_Work instructions_
Only text belongs in your copy of the listing below; reproduce it exactly and leave out the pictures.

_Available data_
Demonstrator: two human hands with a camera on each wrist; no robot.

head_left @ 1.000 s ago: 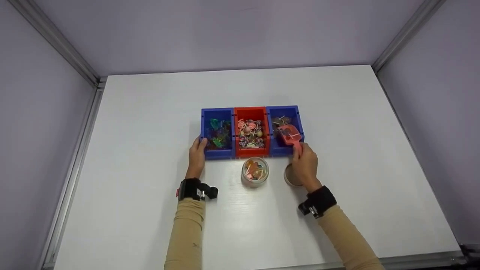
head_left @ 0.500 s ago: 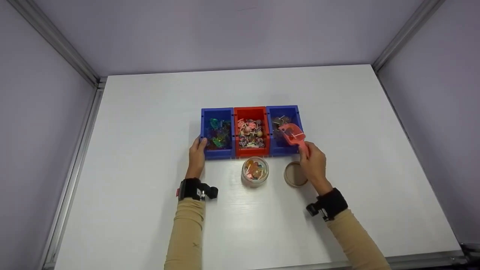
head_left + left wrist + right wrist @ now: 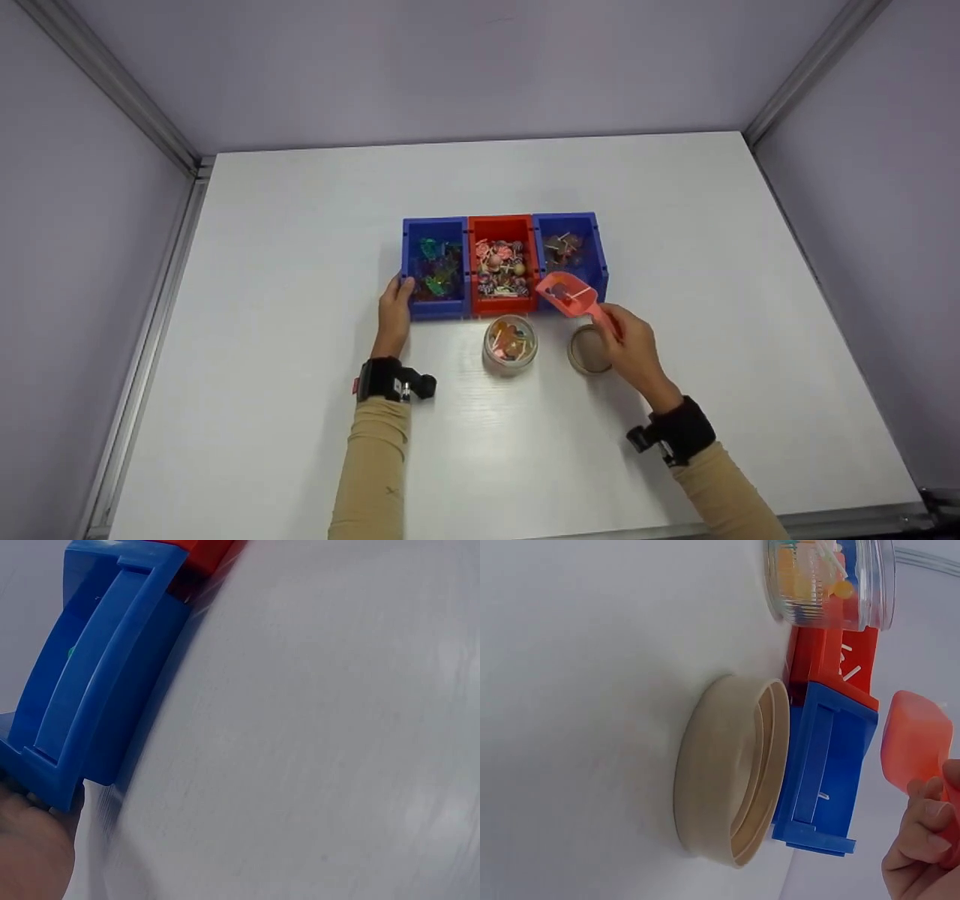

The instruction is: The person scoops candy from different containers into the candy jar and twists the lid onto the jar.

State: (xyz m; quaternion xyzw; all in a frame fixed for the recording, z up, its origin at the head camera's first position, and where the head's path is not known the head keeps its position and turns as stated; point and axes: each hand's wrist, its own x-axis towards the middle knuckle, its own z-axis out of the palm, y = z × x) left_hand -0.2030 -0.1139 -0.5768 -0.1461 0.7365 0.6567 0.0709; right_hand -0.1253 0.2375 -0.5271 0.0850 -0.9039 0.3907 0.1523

_Your solution_
Demonstrator: two human hands with a camera on each wrist; no robot.

head_left @ 1.000 s ago: 
head_left @ 0.500 s ago: 
head_left + left wrist + right wrist @ now: 

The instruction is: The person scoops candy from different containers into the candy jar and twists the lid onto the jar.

State: (xyz m; quaternion xyzw; all in a frame fixed for the recording, z up, its origin at the head camera's first position, and where the head's path is not known the head keeps its position and turns as stated; point and axes: each hand's wrist, its own x-axis towards the middle knuckle, its own z-axis out of the palm, y = z × x) left_hand -0.2030 -0.1139 -0.5768 -0.1461 0.7365 0.6567 0.0709; right_hand -0.1253 0.2375 -0.5271 0.0850 -0.9039 0.3907 0.1523

The answer has been given in its entirety.